Après des fraudes ayant conduit à l’annulation de certaines épreuves et à la suspension d’un enseignant à Yaoundé. Les autorités semblent prendre certaines mesures pour éviter cette récidive, Apprend-on. Le reporter de la Nouvelle Expression fait son premier passage à l’Institut Universitaire du Golfe de Guinée situé dans l’arrondissement de Douala 3e. Il est environ 10h30 ce mardi 07 juin. C’est le premier jour des épreuves écrites du Brevet de technicien supérieur pour la session de juin-juillet 2016. A l’entrée de cette institution, les éléments du service de la sécurité donnent des instructions aux candidats qui viennent de composer l’épreuve d’informatique « suivez l’alignement avant de regagner le large », instruit-il. Les candidats sortent en rang. Les entrées et sorties sont surveillées à la lettre.
A l’institut universitaire de technologie, la sécurité est plus accentuée. Il est environ 12h30 Certains candidats s’apprêtent à regagner les salles d’examen. Une longue file d’attente se dresse à l’entrée et dans l’enceinte de l’institution. Devant le portail, les candidats sont à nouveau soumis à un contrôle systématique. Environ 1 minute pour la fouille minutieuse par candidat.

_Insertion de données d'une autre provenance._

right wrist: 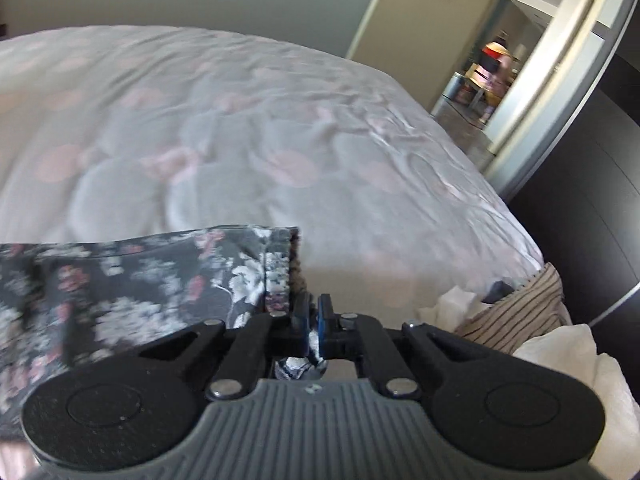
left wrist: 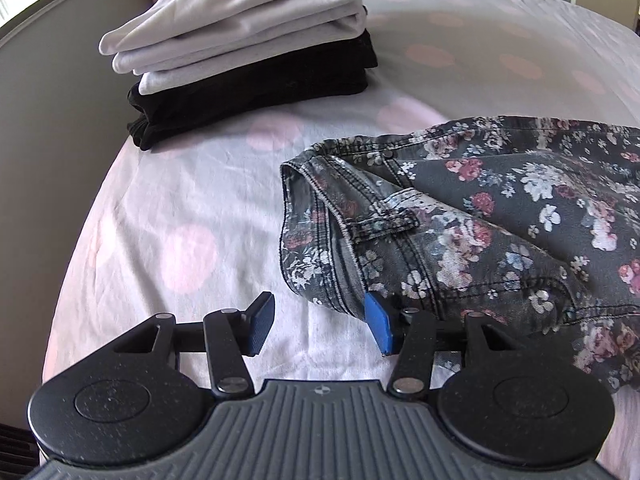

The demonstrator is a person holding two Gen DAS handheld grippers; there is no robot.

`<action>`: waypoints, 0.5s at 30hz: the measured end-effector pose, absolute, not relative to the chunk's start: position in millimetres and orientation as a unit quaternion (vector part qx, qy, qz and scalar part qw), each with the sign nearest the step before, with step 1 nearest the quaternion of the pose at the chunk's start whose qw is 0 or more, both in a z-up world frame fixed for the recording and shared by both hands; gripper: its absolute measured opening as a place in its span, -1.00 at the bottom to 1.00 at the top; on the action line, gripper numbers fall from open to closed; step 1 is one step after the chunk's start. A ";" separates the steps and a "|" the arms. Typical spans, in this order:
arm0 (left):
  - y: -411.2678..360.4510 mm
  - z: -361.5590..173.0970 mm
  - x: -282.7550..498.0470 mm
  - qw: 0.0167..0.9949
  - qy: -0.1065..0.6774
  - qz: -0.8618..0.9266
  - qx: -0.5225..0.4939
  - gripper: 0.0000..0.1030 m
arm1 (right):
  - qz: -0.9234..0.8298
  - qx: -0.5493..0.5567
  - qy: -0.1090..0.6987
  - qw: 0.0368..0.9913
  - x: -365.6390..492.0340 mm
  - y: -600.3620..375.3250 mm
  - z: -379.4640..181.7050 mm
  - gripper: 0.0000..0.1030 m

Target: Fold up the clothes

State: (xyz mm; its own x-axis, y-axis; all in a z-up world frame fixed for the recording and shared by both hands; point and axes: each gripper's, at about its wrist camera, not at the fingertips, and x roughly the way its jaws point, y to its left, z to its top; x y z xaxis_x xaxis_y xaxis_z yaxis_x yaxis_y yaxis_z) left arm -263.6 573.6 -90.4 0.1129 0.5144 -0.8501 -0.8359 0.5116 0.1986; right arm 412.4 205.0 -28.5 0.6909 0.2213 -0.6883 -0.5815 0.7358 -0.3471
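Grey floral jeans (left wrist: 472,216) lie on the bed with the waistband and a belt loop toward my left gripper (left wrist: 320,320). That gripper is open and empty, just in front of the waistband, its right pad (left wrist: 378,322) touching the fabric edge. In the right wrist view my right gripper (right wrist: 314,316) is shut on the hem end of the floral jeans (right wrist: 160,280), which hang to its left above the bed.
A stack of folded white and black clothes (left wrist: 248,52) sits at the far left of the pink-dotted bedsheet (left wrist: 180,208). Striped and white laundry (right wrist: 520,320) lies at the bed's right corner. A dark wardrobe (right wrist: 592,200) and an open door (right wrist: 480,60) stand beyond.
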 end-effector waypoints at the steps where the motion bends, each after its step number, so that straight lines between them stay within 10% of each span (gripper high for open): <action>1: 572.4 -87.1 -262.7 0.728 0.480 0.460 -0.168 0.14 | 0.215 -0.285 0.319 0.878 417.0 206.3 -31.7 -0.97; 15: 530.3 -45.6 -244.3 0.775 0.504 0.363 -0.118 0.16 | 0.410 -0.288 0.357 0.788 259.3 176.4 -24.0 -0.18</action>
State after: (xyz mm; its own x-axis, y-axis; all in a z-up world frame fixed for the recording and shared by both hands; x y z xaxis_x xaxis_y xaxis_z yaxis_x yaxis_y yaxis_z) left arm -244.3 530.3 -45.6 0.2297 0.4432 -0.8665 -0.6813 0.7090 0.1820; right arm 259.3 176.4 -24.0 0.4093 0.4402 -0.7991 -0.8517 0.4986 -0.1616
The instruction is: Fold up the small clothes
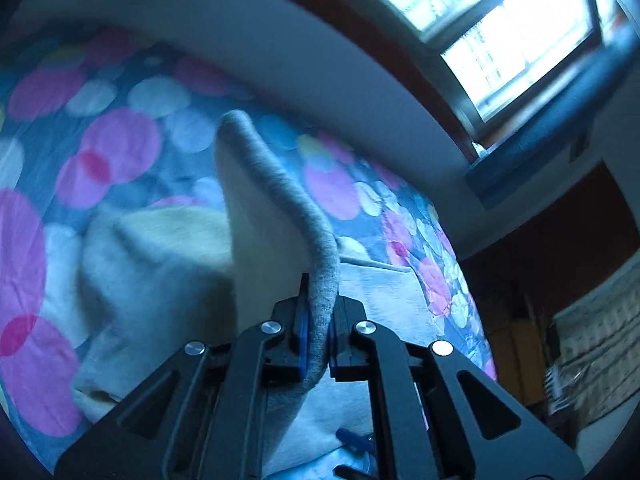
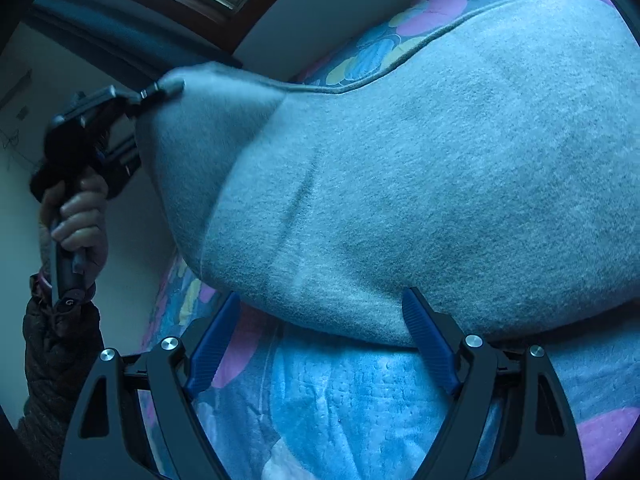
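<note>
A small grey fleece garment (image 2: 420, 184) with a pale lining (image 1: 264, 232) is lifted off the bed. My left gripper (image 1: 320, 300) is shut on its grey edge (image 1: 288, 192), which rises up ahead of the fingers. In the right wrist view the left gripper (image 2: 160, 90) pinches a corner of the garment at the upper left, held by a hand. My right gripper (image 2: 324, 304) is open, its blue pads (image 2: 428, 336) spread wide just under the garment's lower edge, holding nothing.
The bed has a bedsheet with pink, white and blue dots (image 1: 120, 140). A pale cloth (image 1: 152, 264) lies on it below the garment. A white wall (image 1: 320, 52) and a bright window (image 1: 500, 32) are behind. Dark furniture (image 1: 560, 280) stands at the right.
</note>
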Demonstrator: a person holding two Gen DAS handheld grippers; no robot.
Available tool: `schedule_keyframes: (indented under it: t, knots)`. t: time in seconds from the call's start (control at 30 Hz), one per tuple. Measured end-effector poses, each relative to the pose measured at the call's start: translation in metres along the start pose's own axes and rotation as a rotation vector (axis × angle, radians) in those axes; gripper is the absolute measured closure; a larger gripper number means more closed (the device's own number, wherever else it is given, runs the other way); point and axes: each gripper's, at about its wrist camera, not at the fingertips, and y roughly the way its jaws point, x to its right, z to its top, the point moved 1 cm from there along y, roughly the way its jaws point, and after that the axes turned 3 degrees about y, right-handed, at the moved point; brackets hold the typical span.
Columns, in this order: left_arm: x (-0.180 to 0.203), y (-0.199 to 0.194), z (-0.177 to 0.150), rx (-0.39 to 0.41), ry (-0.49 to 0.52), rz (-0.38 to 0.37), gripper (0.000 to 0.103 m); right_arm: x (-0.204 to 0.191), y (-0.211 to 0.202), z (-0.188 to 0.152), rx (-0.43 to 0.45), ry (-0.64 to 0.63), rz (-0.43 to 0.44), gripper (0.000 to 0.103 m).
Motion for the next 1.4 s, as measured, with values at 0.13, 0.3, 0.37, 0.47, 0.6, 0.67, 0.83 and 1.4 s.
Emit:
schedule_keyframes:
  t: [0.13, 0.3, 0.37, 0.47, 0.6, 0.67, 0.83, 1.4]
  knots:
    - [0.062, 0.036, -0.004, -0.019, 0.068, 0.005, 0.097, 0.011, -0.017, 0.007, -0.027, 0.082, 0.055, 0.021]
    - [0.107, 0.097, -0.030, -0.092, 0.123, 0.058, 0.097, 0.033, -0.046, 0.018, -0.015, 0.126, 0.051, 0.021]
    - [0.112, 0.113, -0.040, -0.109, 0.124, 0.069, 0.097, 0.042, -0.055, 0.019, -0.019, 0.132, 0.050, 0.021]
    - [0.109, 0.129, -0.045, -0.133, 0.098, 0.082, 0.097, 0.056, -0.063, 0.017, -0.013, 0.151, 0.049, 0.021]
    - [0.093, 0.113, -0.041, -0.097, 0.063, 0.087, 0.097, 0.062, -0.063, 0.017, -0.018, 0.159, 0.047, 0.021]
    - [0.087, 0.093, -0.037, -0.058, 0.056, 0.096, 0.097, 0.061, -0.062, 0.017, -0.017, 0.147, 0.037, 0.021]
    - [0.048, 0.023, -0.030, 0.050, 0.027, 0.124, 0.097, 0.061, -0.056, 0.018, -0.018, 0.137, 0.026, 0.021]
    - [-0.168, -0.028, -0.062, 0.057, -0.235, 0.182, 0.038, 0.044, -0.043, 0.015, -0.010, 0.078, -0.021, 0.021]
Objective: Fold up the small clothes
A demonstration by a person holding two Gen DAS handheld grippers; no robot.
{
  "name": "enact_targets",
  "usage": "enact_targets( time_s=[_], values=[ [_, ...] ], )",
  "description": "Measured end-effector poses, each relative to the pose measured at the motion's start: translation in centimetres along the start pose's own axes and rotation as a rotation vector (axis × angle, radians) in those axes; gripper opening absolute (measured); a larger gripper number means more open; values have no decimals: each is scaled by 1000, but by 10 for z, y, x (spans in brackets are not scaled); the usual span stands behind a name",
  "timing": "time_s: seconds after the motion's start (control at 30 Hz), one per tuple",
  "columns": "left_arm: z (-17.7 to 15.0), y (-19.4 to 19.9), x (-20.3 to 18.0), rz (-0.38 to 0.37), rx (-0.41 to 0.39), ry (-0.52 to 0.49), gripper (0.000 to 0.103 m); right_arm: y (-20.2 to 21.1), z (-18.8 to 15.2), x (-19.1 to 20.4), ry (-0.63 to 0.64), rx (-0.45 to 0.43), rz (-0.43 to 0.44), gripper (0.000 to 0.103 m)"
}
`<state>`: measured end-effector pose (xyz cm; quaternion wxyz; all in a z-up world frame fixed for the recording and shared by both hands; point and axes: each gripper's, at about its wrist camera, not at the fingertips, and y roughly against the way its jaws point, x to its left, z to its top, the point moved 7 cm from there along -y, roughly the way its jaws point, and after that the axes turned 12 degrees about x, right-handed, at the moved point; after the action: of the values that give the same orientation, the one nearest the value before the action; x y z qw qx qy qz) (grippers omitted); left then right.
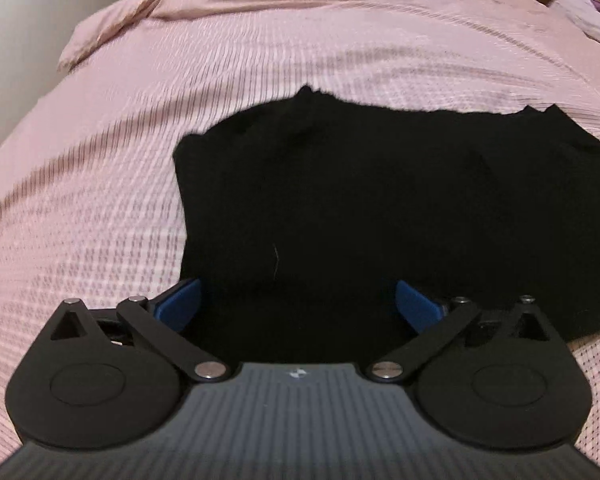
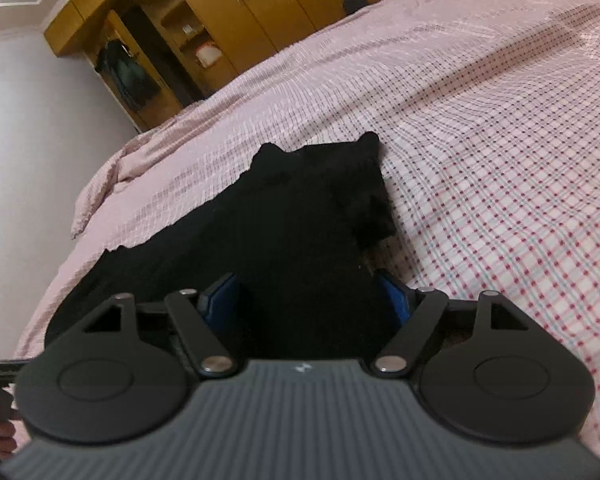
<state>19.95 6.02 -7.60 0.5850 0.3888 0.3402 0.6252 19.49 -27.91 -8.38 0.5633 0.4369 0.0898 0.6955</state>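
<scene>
A small black garment (image 1: 380,200) lies flat on a pink checked bedspread (image 1: 140,120). My left gripper (image 1: 298,304) is open, its blue pads (image 1: 180,300) spread wide over the garment's near edge. In the right wrist view the same black garment (image 2: 292,232) stretches away from me. My right gripper (image 2: 306,300) is open too, its blue pads (image 2: 220,296) either side of the cloth at the garment's near right end. Whether the pads touch the cloth is hidden by the dark fabric.
The bedspread (image 2: 500,160) covers a wide bed. A wooden wardrobe (image 2: 220,20) stands beyond the bed's far side, by a white wall (image 2: 28,120). A pillow (image 1: 588,16) lies at the far right. The bed's left edge (image 1: 72,52) drops off.
</scene>
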Motion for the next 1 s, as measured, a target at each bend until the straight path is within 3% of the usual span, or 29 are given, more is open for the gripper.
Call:
enact_targets(
  time_s=[0.1,0.2,0.33,0.43,0.5,0.53,0.57,0.63,1.0],
  values=[
    [-3,-4,4,-31,12,44,103,-3,1,0,0,-5,17,78],
    [-4,-3,3,-30,7,42,103,-5,3,4,6,-4,40,87],
    [-5,-2,0,-20,4,45,103,-6,11,2,-61,-51,111,87],
    [-5,-1,-1,-19,-1,44,103,-9,16,-4,-137,-92,145,75],
    [-5,0,0,-21,-2,44,103,-15,19,-8,-162,-100,135,54],
    [-5,1,0,-22,-3,45,103,-18,19,-11,-183,-99,122,33],
    [-5,2,0,-24,-4,47,103,-21,20,-15,-213,-95,116,21],
    [-5,8,1,-25,-10,50,103,-21,21,-20,-256,-103,142,20],
    [-1,39,50,5,-38,129,103,-1,44,15,-224,-140,183,19]
  ],
)
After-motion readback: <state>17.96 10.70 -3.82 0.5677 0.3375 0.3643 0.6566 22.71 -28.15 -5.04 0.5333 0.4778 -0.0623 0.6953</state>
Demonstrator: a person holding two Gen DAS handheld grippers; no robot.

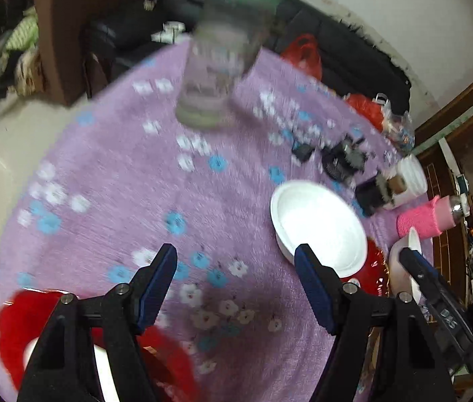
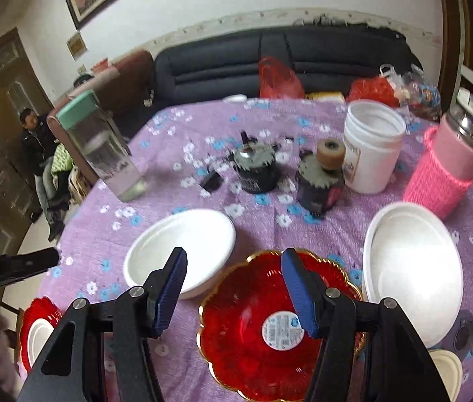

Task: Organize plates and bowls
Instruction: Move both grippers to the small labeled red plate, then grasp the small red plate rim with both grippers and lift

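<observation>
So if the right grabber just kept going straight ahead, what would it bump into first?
Probably the red plate: the open right gripper hangs right over it. Depth is hard to judge.

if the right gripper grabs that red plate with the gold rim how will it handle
The red plate looks like glossy moulded plastic or glass, so probably rigid but slippery against the fingers. Its scalloped gold rim is thin, which likely offers a narrow edge to pinch. It sits flat on the purple tablecloth, so it should slide rather than tip if pushed.
</observation>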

Les hommes de médias sont également soumis à une fouille strict dans l’enceinte du centre d’examen « Nous sommes vraiment désolés de le faire, c’est la consigne reçue des autorités », laisse entendre un vigile. Les outils des candidats sont contrôlés minutieusement .Les objets cumulés dont les téléphones en premier lieu, sont rangés lors de l’entrée en salle. Bien plus, certaines calculatrices telles que la programmable sont toutefois interdites. « On interdit la programmable parce qu’elle est équipée de fonctionnalité et permet de copier le cours ; En plus ce sont des dispositifs qui permettent à la fois de recevoir des informations, et d’envoyer en un temps record », renseigne un élément du service de sécurité.
Rendu à la direction, le Pr. Jacques Etame coordonnateur des examens BTS dans le littoral et par ailleurs Directeur de l’institut Universitaire de Technologie, n’a pas souhaité s’exprimer. Toutefois, il convient de préciser que le brevet de technicien supérieur est un examen officiel harmonisé à l’échelon national. Il est à noter qu’au titre de la session de 2016, l’examen BTS se déroulera dans cinq centres du territoire camerounais à savoir ; Yaoundé, Douala, Bandjoun, Garoua, et N’Gaoundéré.